El frío de octubre me golpea en la cara apenas salgo. No tengo mi suéter. No sé por qué lo olvidé. Tal vez mi cabeza es un desastre…
Y ahora, todo empeora con el ofrecimiento del señor Strathmore.
—¡Callie! —llama él.
—¡No, señor Strathmore! —exclamo sin detenerme—. ¡No haré semejante cosa!
—¡Es que no te he pedido «eso»! —insiste, alcanzándome hasta caminar a la par—. Jamás te faltaría el respeto de esa forma, Callie.
Me detengo.
Él continúa unos pasos, luego se da cuenta y regresa caminando hacia atrás, como si quisiera desarmarme con torpeza.
Y lo logra.
Consigue hacerme sonreír.
Y esa sonrisa me duele en las comisuras de los labios. Llevaba días sin lograr una.
—¿Entonces? —pregunto, todavía a la defensiva—. Porque fue un ofrecimiento muy extraño.
—Lo que quiero decir es…
Arrastra la «s» durante unos segundos, como si intentara darle forma a algo sin nombre, y luego calla, frustrado.
Enarco una ceja. Echo un vistazo alrededor y descubro a su chofer esperándolo unos metros más adelante.
Quizá debería ir y avisarle que su jefe se ha «atorado» por borracho.
—Es tarde, debo irme —suspiro—. Buenas…
—¡No, no! —reacciona enseguida—. Estoy intentando encontrar las palabras para explicarte esta locura sin que te burles de mí.
—No me burlaría de usted, señor Strathmore.
—¿Segura? —pregunta, metiendo las manos en los bolsillos de su elegante pantalón desalineado—. Porque es para burlarse…
Suelto otro suspiro, ya no sé si de resignación o simple curiosidad.
—Sólo dígalo. Escucho.
Él toma aire, saca las manos de los bolsillos y me suelta el disparate más grande que he escuchado en los últimos meses:
—¿Y si… nos casamos?
Parpadeo. El frío abandona mi cuerpo por la pura indignación.

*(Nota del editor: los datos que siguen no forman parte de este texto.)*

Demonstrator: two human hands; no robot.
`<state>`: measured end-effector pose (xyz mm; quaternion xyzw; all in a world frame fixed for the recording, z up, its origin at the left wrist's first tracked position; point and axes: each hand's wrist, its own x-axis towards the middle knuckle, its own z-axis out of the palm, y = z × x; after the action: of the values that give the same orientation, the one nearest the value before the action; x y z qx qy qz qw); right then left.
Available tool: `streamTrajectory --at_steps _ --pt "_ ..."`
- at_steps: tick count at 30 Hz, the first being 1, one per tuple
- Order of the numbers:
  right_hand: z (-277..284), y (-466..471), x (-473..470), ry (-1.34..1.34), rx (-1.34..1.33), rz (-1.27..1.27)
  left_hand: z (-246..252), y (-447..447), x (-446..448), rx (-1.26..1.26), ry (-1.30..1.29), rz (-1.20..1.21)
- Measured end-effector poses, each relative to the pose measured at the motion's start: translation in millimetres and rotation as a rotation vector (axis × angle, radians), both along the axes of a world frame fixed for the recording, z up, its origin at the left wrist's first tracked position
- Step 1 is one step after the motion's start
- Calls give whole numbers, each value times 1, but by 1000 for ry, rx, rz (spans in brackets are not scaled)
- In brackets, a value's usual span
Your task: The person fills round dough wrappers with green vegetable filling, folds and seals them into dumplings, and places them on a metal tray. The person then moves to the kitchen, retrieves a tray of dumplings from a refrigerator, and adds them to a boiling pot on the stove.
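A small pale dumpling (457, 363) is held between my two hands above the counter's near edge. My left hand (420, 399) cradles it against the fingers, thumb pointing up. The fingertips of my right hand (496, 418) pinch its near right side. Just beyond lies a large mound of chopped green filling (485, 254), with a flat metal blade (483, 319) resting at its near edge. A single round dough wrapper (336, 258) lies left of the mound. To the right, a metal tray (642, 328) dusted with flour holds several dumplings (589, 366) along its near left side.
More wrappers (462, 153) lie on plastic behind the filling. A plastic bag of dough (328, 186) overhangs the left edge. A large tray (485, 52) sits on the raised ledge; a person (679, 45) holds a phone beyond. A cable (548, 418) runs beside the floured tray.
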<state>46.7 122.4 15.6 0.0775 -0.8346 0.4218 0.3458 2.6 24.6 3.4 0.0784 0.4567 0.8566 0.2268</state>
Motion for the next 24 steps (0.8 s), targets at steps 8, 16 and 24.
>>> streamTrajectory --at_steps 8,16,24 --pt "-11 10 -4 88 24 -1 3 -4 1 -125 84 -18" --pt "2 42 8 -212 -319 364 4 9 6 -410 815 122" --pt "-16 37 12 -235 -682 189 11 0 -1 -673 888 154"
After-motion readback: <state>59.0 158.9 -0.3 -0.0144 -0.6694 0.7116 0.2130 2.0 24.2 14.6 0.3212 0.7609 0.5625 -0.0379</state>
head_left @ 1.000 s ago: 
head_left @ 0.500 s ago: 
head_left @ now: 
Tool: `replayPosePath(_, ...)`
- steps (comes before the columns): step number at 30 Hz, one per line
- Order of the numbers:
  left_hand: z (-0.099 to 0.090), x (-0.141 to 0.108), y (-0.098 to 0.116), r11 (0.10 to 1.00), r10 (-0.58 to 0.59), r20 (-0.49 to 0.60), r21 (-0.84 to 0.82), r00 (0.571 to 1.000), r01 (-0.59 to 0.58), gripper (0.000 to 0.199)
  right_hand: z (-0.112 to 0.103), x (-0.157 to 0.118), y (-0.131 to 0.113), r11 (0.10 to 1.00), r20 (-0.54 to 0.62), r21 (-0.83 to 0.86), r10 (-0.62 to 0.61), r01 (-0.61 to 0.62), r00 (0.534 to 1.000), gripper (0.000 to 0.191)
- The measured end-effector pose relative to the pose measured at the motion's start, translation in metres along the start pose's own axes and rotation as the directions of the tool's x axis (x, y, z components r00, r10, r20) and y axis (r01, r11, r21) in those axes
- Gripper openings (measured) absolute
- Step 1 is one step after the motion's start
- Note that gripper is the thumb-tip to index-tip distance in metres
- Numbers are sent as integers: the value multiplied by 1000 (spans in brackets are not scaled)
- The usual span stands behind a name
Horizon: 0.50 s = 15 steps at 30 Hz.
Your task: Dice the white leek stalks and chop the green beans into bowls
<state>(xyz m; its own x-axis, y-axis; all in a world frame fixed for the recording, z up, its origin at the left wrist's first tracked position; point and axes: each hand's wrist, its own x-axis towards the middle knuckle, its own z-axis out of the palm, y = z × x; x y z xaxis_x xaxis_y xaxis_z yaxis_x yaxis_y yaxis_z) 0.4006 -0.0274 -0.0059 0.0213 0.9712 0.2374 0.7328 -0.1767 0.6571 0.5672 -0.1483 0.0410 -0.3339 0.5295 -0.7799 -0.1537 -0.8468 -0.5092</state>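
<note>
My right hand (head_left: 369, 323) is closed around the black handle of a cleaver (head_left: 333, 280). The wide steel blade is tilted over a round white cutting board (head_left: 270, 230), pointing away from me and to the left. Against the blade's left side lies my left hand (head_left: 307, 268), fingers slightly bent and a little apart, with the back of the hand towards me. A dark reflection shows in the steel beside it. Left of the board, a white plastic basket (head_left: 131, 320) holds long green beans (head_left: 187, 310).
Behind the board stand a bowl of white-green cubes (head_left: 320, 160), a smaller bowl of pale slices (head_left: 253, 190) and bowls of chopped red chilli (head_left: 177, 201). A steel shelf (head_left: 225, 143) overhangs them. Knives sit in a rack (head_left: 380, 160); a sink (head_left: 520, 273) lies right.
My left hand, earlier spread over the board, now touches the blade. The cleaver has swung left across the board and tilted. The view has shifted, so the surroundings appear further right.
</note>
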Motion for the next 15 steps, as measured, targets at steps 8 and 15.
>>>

—Perdón… ¿usted se está burlando de mí?
—¡No, Callie! —exclama, visiblemente apenado y otra vez con los brazos extendidos, como si la distancia entre nosotros pudiera acortarse con gestos—. Piénsalo… Tú y yo.
Comienza a enumerar los puntos con los dedos de la mano.
»Un matrimonio, firmas, papeles… Todo muy burocrático… Y, por supuesto, no para siempre…
Él respira hondo ante mi estupefacción.
»Sólo hasta que pase el plazo de la cláusula. Tres meses. Cuatro como mucho… por si hay alguna revisión legal después.